Following invasions from Central Asia between the 10th and 12th centuries, much of North India came under the rule of the Delhi Sultanate and later the Mughal Empire. Under the rule of Akbar the Great, India enjoyed much cultural and economic progress as well as religious harmony.[39][40] Mughal emperors gradually expanded their empires to cover large parts of the subcontinent. However, in North-Eastern India, the dominant power was the Ahom kingdom of Assam, among the few kingdoms to have resisted Mughal subjugation. The first major threat to Mughal imperial power came from a Hindu Rajput king Maha Rana Pratap of Mewar in the 16th century and later from a Hindu state known as the Maratha confederacy, that ruled much of India in the mid-18th century.[41]

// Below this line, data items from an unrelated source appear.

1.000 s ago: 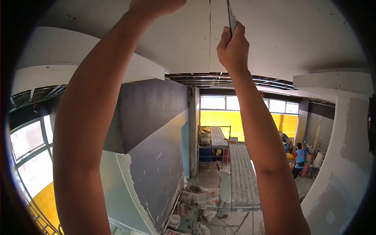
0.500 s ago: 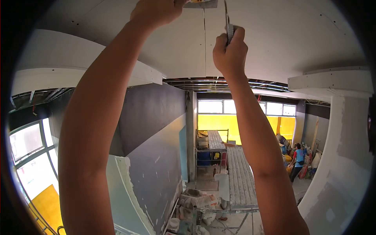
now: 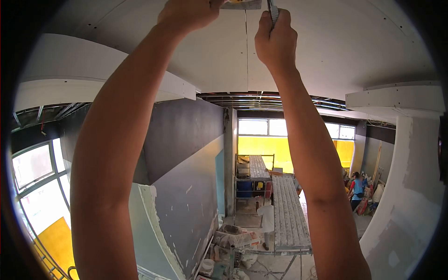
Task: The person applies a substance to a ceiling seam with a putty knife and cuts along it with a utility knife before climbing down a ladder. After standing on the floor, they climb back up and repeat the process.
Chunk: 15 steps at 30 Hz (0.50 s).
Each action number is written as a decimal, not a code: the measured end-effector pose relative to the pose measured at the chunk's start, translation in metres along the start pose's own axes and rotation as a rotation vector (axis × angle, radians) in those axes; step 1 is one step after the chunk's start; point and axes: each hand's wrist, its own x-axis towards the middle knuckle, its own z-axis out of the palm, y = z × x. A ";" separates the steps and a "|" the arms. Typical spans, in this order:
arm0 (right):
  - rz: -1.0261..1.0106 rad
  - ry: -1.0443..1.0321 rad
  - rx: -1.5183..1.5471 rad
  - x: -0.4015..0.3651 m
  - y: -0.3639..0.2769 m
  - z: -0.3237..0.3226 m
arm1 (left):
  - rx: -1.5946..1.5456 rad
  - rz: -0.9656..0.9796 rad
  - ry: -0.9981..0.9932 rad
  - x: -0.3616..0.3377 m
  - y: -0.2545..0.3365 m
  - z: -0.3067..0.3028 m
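Note:
Both of my arms reach up to the pale ceiling panels point(image 3: 326, 42). At the top edge, my left hand point(image 3: 189, 15) is closed on a flat plate point(image 3: 245, 4), only partly in view, with some yellow on it. My right hand point(image 3: 277, 41) is wrapped round the ridged grey handle point(image 3: 275, 16) of a tool whose upper end runs out of the frame. A thin dark seam point(image 3: 247, 51) in the ceiling runs down between my hands, to the left of my right hand.
Far below stand scaffolds with grey planks point(image 3: 289, 210), with bags and a bucket point(image 3: 206, 267) beside them. A person in blue and red point(image 3: 357, 187) stands at the lower right near piled sacks. A grey wall point(image 3: 186, 186) is on the left, a white column point(image 3: 396, 186) on the right.
My right hand has moved up slightly, and less of its tool shows. My left hand has barely shifted. The distant person's posture has changed a little.

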 end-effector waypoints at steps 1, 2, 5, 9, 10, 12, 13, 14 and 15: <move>0.001 -0.001 -0.001 0.001 0.001 0.000 | -0.001 0.000 -0.002 -0.001 0.002 -0.001; -0.001 0.017 0.008 0.002 0.001 0.000 | -0.023 -0.024 -0.007 -0.002 0.003 -0.002; -0.007 0.031 0.020 0.003 0.004 0.002 | -0.034 -0.041 -0.016 -0.002 0.004 -0.003; 0.027 -0.015 -0.049 -0.001 0.008 0.007 | -0.037 -0.001 0.006 -0.002 0.002 -0.001; 0.027 -0.015 -0.048 -0.002 0.009 0.007 | -0.036 -0.001 0.006 -0.002 0.001 0.000; 0.029 -0.022 -0.069 -0.005 0.012 0.010 | -0.031 0.048 0.040 -0.001 -0.004 0.005; 0.033 -0.024 -0.067 -0.005 0.011 0.010 | -0.030 0.047 0.036 -0.002 -0.004 0.005; 0.045 -0.016 -0.016 -0.005 0.011 0.009 | -0.014 0.030 0.034 -0.001 -0.004 0.006; 0.058 -0.007 0.033 -0.005 0.010 0.008 | 0.001 0.015 0.034 -0.001 -0.003 0.006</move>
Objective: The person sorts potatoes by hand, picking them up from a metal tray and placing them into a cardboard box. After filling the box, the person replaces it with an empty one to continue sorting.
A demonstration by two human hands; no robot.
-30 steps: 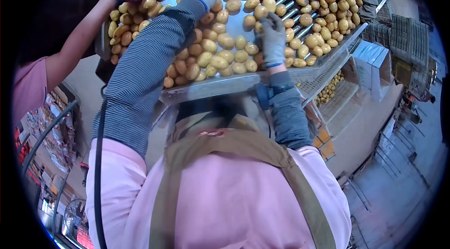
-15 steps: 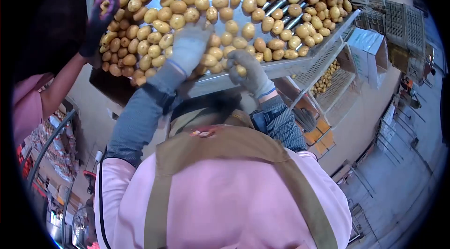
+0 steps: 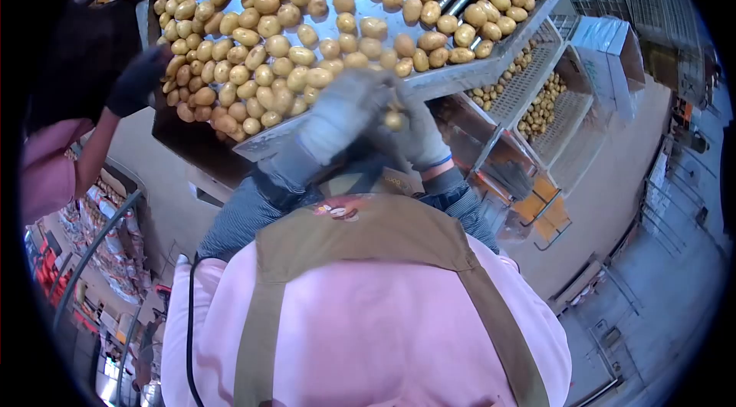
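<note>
Many yellow-brown potatoes (image 3: 267, 4) lie on a metal sorting table (image 3: 460, 77). My left hand (image 3: 341, 116), in a pale work glove, is at the table's near edge and blurred by motion; its fingers reach across to the other hand. Beside it, my right hand (image 3: 416, 127), gloved too, is bent around a small potato (image 3: 394, 120) just off the edge. The two hands meet or overlap at the fingers. Whether the left fingers hold anything is hidden by blur.
At the left, a co-worker's dark-gloved hand (image 3: 142, 79) is at the potatoes, beside a pink sleeve. Metal rollers (image 3: 458, 4) show among the potatoes. Right of the table are crates of potatoes (image 3: 543, 104), a white-blue box (image 3: 606, 43) and stacked crates (image 3: 661, 16).
My left hand has left the potatoes on the table and moved right and down to my right hand. The view has shifted slightly. The co-worker's hand has moved lower.
</note>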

From the 16th century, European powers such as Portugal, the Netherlands, France, and Great Britain established trading posts and later took advantage of internal conflicts to establish colonies in the country. By 1856, most of India was under the control of the British East India Company.[42] A year later, a nationwide insurrection of rebelling military units and kingdoms, known as India's First War of Independence or the Sepoy Mutiny, seriously challenged the Company's control but eventually failed. As a result of the instability, India was brought under the direct rule of the British Crown.
with Jawaharlal Nehru, 1937. Nehru would go on to become India's first prime minister in 1947.

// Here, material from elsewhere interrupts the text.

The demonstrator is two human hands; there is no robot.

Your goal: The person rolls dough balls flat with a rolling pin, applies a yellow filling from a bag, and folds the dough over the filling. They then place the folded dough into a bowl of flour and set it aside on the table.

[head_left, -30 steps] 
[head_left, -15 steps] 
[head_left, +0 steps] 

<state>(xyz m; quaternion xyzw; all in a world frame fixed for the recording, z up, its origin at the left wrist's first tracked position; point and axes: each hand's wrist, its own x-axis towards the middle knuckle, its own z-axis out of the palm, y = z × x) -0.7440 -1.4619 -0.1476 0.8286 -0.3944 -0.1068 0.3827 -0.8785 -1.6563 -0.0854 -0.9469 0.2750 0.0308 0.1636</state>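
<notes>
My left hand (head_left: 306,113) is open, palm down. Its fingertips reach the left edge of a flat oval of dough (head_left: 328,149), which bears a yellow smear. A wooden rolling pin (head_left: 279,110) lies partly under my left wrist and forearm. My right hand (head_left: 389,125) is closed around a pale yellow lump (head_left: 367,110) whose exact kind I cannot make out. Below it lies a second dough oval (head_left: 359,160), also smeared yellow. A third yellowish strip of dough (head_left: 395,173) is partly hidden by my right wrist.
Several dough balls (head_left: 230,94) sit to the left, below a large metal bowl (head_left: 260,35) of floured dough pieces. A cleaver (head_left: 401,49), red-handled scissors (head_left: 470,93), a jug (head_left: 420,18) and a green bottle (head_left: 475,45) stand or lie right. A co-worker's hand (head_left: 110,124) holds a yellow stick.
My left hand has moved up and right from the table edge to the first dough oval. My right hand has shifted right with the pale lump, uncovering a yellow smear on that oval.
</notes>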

In the 20th century, a nationwide struggle for independence was launched by the Indian National Congress and other political organisations.[43] Indian leader Mahatma Gandhi led millions of people in several national campaigns of non-violent civil disobedience.[21]
On 15 August 1947, India gained independence from British rule, but at the same time the Muslim-majority areas were partitioned to form a separate state of Pakistan.[44] On 26 January 1950, India became a republic and a new constitution came into effect.[45]

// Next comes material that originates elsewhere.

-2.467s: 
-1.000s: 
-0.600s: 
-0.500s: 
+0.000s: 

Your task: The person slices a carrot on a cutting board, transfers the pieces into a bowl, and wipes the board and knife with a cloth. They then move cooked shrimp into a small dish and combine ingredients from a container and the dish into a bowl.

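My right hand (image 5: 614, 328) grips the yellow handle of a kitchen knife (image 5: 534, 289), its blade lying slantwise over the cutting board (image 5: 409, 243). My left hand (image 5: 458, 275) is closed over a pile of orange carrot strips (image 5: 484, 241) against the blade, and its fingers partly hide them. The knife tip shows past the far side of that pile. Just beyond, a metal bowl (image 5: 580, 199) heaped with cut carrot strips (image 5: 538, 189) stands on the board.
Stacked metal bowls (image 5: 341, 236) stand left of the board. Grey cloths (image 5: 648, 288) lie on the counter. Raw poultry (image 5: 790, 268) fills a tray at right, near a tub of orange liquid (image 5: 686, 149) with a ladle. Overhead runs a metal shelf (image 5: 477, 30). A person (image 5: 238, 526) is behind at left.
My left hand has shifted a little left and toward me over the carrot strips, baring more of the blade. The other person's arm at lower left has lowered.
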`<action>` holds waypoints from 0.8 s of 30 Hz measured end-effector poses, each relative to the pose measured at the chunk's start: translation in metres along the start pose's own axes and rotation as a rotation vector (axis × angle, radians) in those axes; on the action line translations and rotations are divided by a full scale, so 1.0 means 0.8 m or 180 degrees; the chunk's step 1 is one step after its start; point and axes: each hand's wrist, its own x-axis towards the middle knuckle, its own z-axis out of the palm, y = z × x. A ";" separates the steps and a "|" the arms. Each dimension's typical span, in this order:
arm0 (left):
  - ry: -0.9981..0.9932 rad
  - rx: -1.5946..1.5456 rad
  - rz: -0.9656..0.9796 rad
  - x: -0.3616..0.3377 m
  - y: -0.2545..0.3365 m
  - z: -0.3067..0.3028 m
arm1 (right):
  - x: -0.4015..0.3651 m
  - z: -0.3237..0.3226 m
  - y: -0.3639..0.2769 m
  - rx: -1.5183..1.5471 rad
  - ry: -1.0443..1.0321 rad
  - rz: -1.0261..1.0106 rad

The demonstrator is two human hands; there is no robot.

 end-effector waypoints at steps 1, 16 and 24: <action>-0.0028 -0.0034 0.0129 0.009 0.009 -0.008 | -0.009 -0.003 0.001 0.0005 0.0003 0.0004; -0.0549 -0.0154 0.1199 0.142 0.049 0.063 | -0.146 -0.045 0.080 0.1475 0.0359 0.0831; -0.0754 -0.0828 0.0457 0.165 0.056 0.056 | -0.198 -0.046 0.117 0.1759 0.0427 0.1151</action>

Since independence, India has faced challenges from religious violence, casteism, naxalism, terrorism and regional separatist insurgencies, especially in Jammu and Kashmir and Northeast India. Since the 1990s terrorist attacks have affected many Indian cities. India has unresolved territorial disputes with the People's Republic of China, which, in 1962, escalated into the Sino-Indian War, and with Pakistan, which resulted in wars in 1947, 1965, 1971 and 1999. India is a founding member of the United Nations (as British India) and the Non-Aligned Movement.
In 1974, India conducted an underground nuclear test[46] and five more tests in 1998, making India a nuclear state.[46] Beginning in 1991, significant economic reforms[47] have transformed India into one of the fastest-growing economies in the world, increasing its global clout.[23]